### Assignment
Scan the records for the word "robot". Return each line where it is found.

Data excerpts:
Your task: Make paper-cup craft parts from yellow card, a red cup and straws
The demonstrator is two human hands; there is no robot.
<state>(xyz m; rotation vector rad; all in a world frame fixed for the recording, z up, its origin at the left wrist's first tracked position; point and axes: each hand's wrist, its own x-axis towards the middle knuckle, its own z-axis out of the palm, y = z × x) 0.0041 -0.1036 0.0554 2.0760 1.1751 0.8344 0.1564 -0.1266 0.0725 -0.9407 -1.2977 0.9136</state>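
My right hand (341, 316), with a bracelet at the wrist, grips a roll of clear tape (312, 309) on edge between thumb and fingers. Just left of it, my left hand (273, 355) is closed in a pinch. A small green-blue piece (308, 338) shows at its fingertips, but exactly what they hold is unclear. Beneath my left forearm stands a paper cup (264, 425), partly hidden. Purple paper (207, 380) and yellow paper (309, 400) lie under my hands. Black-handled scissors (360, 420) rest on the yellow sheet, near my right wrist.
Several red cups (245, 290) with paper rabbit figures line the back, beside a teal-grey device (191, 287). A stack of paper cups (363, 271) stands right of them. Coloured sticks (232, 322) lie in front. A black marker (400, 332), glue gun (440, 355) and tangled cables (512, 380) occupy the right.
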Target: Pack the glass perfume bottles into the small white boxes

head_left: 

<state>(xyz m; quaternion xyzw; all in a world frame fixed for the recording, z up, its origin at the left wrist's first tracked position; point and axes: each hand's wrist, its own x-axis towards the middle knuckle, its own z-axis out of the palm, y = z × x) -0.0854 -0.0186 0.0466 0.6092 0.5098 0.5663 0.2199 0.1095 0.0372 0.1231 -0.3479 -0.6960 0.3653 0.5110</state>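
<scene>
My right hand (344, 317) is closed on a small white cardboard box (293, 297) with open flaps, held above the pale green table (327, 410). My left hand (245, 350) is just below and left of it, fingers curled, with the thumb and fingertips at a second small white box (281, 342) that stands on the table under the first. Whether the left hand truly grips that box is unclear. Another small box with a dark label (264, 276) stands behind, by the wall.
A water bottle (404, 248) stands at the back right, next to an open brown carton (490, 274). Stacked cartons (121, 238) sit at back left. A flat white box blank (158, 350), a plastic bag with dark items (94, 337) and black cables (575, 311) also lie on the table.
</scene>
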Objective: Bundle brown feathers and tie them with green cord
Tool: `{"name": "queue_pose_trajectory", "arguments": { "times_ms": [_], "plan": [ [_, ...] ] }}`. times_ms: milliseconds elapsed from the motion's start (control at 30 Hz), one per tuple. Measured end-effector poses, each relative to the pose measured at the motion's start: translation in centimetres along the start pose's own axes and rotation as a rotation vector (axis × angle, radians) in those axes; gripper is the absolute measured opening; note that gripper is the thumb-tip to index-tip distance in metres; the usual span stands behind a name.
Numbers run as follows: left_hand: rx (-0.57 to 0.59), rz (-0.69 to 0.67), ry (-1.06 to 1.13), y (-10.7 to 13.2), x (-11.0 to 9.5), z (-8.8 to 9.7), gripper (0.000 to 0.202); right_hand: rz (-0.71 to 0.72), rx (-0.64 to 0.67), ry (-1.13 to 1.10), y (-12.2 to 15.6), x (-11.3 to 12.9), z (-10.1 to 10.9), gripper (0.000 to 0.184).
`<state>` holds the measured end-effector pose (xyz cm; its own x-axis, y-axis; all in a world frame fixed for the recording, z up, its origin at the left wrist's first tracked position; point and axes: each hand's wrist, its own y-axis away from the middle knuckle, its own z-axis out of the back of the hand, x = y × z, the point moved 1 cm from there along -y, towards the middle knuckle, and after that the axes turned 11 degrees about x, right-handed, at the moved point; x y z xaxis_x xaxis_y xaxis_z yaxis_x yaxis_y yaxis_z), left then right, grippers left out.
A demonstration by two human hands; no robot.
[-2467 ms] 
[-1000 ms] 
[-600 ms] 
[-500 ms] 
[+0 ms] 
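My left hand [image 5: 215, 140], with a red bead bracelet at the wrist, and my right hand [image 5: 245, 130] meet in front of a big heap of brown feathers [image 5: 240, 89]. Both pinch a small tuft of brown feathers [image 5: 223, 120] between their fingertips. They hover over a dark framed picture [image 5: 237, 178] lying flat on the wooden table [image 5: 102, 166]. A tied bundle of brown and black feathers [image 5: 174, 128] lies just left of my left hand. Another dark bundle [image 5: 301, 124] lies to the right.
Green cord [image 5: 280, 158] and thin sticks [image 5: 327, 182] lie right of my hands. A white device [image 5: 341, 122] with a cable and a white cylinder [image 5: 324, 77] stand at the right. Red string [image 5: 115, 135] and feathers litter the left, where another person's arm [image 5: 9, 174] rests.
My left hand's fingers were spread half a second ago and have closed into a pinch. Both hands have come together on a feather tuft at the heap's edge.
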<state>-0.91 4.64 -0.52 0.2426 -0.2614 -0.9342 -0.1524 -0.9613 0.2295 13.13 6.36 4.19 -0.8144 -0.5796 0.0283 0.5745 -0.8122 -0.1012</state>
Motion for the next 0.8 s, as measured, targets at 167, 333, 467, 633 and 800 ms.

### Your solution
The demonstrator is two human hands; there is no robot.
A demonstration by two human hands; no robot.

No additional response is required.